BEGIN
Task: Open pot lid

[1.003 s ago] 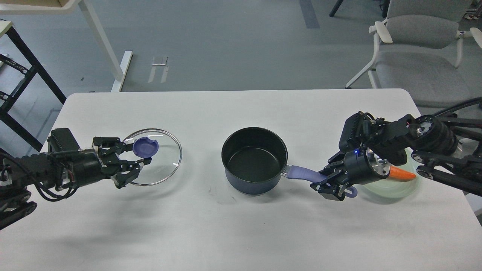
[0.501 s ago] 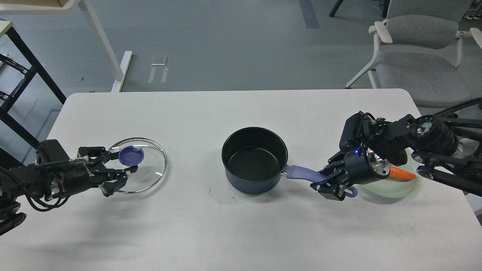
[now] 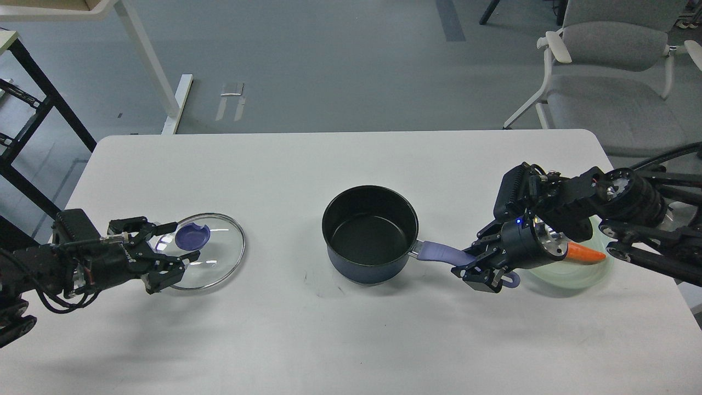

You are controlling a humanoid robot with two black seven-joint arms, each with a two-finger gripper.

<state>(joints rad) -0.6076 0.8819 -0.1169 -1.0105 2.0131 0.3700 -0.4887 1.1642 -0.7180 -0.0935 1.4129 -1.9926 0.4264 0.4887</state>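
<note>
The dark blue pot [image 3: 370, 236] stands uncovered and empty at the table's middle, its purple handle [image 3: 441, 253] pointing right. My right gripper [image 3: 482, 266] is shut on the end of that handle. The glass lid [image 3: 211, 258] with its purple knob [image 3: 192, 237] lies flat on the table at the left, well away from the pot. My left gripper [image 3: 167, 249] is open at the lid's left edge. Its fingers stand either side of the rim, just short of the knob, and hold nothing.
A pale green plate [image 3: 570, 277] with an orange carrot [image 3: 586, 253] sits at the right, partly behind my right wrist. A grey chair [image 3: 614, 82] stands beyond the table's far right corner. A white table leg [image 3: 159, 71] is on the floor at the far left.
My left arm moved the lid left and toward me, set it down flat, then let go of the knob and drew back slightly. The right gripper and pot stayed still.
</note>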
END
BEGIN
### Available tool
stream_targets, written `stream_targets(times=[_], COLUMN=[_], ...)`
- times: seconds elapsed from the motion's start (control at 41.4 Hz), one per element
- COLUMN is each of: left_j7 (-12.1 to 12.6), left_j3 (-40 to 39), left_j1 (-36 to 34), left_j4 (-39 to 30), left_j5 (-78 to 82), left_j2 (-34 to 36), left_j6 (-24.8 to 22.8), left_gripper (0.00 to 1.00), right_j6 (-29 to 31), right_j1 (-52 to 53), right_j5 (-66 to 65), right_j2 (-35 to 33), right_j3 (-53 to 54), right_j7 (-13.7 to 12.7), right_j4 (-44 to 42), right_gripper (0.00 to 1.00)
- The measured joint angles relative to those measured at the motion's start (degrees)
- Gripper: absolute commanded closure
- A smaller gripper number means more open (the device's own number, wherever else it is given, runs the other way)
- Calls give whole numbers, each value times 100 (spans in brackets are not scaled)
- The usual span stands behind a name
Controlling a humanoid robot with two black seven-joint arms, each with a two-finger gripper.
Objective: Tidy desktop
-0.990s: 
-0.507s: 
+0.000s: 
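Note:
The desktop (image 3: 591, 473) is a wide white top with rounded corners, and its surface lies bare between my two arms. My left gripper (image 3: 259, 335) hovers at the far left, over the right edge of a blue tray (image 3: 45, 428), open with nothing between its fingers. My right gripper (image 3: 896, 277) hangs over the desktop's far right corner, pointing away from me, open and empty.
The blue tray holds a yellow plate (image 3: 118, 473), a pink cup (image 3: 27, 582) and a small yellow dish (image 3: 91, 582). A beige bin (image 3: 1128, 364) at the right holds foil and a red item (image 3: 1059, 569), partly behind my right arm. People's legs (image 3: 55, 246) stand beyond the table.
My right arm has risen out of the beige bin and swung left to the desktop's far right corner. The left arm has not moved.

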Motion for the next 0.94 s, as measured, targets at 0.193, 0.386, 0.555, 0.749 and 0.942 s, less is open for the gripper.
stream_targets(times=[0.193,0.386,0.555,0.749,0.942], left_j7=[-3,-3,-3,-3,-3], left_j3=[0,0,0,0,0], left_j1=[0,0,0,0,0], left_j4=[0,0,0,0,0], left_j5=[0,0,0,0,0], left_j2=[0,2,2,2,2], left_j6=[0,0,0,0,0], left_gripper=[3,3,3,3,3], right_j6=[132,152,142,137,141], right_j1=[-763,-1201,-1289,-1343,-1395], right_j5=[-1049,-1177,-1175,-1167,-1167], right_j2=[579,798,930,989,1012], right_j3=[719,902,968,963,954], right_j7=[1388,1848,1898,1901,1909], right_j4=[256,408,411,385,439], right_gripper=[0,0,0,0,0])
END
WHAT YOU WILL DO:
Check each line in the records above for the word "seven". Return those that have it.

RESULT FOR THIS TASK:
You are controlling a humanoid robot with two black seven-joint arms, each with a two-finger gripper.
Controlling a humanoid robot with two black seven-joint arms, each with a two-finger gripper.

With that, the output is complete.